Produce an exact copy of the first line of the data below and each line after it, please, up to and including the one with "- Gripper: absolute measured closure".

(Beginning of Data block)

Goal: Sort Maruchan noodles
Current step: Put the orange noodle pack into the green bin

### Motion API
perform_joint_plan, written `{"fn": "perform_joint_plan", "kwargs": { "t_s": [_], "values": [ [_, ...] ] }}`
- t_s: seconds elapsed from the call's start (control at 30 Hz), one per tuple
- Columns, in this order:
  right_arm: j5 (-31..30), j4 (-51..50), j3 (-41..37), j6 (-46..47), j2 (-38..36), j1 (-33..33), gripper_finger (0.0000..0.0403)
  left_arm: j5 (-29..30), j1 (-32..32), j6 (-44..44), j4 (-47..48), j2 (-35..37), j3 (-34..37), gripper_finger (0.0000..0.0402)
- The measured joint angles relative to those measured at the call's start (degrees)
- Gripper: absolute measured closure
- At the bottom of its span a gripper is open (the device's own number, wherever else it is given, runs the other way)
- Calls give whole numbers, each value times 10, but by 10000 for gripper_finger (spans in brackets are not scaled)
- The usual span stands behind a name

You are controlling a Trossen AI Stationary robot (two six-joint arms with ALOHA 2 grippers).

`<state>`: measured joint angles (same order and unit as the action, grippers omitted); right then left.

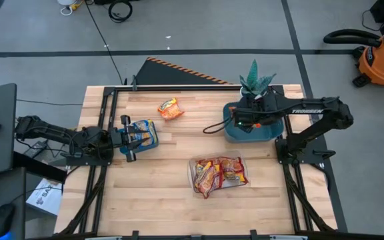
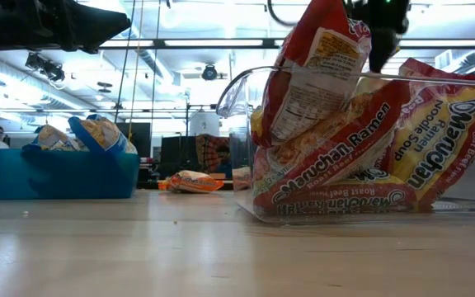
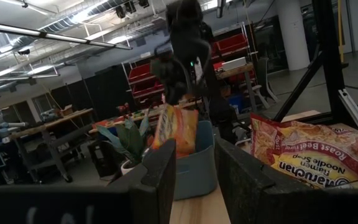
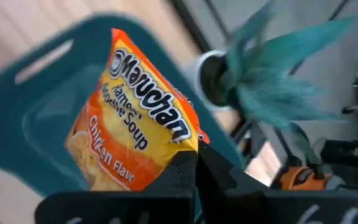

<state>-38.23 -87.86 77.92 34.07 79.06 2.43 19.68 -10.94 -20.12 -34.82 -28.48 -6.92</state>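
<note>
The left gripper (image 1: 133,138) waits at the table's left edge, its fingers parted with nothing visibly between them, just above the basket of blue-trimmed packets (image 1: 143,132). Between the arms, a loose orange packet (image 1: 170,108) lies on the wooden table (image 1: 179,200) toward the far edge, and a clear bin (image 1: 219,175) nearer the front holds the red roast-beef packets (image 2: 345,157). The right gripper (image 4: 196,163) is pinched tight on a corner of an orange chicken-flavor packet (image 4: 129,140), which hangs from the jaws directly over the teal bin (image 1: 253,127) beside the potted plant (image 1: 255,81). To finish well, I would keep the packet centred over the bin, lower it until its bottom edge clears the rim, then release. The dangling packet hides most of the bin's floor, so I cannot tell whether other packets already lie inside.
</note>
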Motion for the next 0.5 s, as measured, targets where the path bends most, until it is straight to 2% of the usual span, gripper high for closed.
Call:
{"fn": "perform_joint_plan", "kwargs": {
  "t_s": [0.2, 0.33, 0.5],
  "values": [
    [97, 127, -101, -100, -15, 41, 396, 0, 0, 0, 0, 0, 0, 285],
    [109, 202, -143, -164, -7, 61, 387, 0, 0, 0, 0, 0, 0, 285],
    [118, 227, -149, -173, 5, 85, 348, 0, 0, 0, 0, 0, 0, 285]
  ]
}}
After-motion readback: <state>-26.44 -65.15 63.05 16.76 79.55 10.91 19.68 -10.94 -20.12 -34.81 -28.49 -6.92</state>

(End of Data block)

- Result
Goal: Sort Maruchan noodles
Current step: Put the orange noodle pack into the green bin

### Motion API
perform_joint_plan, written `{"fn": "perform_joint_plan", "kwargs": { "t_s": [_], "values": [ [_, ...] ] }}`
- t_s: seconds elapsed from the call's start (control at 30 Hz), one per tuple
- Columns, in this order:
  right_arm: j5 (-31..30), j4 (-51..50), j3 (-41..37), j6 (-46..47), j2 (-38..36), j1 (-33..33), gripper_finger (0.0000..0.0403)
  left_arm: j5 (-29..30), j1 (-32..32), j6 (-44..44), j4 (-47..48), j2 (-35..37), j3 (-34..37), gripper_finger (0.0000..0.0402)
- The measured joint angles relative to those measured at the call's start (degrees)
- Gripper: absolute measured closure

The output is now complete.